The seductiveness of the theory of sociobiology — or how human and animal behaviour can be explained in evolutionary terms — has seen the theory itself seemingly evolve into a paragon of Darwinian fitness. It has become a master hypothesis able to explain how every human trait, whether it be altruism or aggression, evolved as an adaptation to ensure the genetic lineage was perpetuated.

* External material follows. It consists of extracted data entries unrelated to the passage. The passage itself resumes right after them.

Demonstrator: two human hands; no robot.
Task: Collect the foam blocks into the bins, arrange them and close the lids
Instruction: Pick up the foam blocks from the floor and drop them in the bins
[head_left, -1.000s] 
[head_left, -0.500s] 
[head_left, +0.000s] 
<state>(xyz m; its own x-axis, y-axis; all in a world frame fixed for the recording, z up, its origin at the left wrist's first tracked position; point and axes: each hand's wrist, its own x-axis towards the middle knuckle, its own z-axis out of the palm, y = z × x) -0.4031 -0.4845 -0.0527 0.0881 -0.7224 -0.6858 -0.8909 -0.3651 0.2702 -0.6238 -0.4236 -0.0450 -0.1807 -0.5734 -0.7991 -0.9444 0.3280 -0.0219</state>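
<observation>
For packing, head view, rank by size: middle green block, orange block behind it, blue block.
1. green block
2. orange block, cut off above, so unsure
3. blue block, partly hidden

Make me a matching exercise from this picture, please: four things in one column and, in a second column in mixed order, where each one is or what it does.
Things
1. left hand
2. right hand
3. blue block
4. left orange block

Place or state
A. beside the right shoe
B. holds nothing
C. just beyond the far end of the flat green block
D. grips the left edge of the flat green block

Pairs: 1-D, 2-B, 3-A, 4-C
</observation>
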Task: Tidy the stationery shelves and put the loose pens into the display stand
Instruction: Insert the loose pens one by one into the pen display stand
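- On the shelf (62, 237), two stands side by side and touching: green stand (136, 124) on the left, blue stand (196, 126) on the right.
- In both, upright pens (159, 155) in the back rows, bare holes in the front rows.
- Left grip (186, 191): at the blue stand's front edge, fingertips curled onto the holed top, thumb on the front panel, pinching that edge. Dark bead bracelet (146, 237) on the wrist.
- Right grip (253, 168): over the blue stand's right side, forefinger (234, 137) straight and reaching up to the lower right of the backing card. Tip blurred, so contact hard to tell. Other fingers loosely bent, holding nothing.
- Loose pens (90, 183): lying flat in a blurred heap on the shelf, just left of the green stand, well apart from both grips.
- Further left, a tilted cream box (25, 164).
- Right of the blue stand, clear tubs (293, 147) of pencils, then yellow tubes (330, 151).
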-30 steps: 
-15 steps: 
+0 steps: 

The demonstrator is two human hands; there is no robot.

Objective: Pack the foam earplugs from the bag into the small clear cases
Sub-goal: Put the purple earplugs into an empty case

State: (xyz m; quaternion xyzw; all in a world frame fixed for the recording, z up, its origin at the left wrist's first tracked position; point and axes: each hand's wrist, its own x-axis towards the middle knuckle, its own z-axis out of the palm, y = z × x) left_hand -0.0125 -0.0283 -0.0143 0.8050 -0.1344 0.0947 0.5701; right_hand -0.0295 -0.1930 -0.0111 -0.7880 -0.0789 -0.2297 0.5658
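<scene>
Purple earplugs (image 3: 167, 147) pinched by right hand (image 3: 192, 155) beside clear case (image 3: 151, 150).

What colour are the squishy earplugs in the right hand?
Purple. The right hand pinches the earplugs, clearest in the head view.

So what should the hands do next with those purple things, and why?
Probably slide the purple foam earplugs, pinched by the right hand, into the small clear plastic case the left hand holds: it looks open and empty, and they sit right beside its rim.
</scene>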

Why do you become jealous when men lavish compliments on your wife? Because, back then, jealousy was an early warning system that urged people to procreate with their partners before someone else did. One controversial theory even suggests that rape evolved because it allowed men incapable of normal sexual relationships to father children.
Richard Francis, a biologist-turned-writer, says that the parlour game has got out of hand. In his complex analyis, Why Men Won’t Ask for Directions, he complains that sociobiology reeks of “Darwinian paranoia”.
Evolutionary psychologists — who try to puzzle out how modern psychological strategies sprang from ancestral experience on the savannah — are the worst offenders, spinning the tallest of tales from the flimsiest of scientific evidence. They see similarities in the behaviour of other species as evidence of a common evolutionary origin, while ignoring differences. Yet their ideas have come to dominate biological thinking, because they are easy to understand and therefore simple to foist on the media and public.
Francis, 50, knows he is treading a controversial, unfashionable road. Like the late Stephen Jay Gould and Richard Lewontin, he takes issue with some of the biggest names in evolutionary thinking such as Richard Dawkins, Steven Pinker and Edward Wilson. The Darwin Wars, as their tussle has been nicknamed, has turned out to be one of the most acrimonious and enduring modern scientific feuds.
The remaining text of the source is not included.